- [TRY IT]: Which lines in the entries below contain the string "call"? Show each of them in full.

- [Items listed in a dataset]:
· · · · ·
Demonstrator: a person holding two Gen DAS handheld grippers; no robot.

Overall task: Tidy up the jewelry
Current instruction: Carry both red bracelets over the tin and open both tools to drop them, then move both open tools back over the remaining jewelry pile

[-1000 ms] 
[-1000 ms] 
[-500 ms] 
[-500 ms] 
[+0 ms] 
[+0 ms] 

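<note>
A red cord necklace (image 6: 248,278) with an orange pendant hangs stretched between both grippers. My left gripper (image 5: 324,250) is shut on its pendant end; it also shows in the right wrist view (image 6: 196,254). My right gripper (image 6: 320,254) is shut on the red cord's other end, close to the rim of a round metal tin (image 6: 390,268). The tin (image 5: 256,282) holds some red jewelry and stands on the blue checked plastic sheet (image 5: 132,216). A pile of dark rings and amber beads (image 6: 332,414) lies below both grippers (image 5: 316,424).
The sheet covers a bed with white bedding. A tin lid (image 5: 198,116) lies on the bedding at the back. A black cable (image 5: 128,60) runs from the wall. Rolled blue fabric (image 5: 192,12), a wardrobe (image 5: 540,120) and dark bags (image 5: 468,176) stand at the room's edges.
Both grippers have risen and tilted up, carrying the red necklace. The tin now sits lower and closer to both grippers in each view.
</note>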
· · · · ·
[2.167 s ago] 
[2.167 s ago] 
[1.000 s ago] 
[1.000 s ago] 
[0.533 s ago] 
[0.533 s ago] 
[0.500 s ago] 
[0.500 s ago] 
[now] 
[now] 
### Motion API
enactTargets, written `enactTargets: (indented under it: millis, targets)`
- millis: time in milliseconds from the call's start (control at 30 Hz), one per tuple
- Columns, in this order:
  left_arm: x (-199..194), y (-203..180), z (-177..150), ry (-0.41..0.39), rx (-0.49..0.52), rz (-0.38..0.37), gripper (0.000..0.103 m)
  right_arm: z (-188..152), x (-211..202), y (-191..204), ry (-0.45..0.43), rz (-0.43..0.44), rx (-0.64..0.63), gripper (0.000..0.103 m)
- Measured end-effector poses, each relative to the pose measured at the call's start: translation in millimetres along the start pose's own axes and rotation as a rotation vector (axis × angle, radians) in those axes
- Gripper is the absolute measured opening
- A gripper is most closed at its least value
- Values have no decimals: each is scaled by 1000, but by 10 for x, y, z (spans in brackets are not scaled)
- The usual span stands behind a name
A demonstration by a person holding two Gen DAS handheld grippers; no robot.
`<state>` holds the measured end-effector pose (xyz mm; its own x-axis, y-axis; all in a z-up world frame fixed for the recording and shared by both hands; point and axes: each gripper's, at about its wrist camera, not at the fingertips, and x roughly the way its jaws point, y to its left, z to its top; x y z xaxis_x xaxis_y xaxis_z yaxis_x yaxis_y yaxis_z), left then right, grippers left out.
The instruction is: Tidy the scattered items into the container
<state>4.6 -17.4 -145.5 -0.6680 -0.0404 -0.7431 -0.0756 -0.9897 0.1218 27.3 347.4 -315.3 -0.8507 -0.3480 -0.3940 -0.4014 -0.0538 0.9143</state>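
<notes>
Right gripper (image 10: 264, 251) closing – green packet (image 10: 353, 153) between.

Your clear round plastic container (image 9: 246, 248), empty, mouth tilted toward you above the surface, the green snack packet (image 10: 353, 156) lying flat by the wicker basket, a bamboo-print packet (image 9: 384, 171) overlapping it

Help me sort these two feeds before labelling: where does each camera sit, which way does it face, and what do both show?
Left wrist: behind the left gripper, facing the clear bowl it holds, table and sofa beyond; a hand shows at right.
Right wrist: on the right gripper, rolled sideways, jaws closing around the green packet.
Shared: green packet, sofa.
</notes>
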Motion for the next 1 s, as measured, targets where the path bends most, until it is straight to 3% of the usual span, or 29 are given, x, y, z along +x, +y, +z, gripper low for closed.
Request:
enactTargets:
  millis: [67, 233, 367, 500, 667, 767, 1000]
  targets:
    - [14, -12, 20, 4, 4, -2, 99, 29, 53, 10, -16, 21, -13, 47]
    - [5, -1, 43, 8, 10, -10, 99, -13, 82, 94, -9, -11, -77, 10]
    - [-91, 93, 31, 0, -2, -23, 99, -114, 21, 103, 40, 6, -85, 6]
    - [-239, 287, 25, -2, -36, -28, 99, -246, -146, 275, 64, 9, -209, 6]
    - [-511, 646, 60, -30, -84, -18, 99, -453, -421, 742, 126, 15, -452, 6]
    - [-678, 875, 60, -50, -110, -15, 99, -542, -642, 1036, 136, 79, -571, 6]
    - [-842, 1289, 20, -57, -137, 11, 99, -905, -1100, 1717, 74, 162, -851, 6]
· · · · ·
- [EXERCISE RESULT]:
- millis: time in milliseconds from the call's start (control at 30 Hz), one per tuple
- Measured end-effector poses, each relative to the pose measured at the call's start: translation in millimetres along the start pose's own axes and rotation as a rotation vector (axis × angle, radians) in those axes

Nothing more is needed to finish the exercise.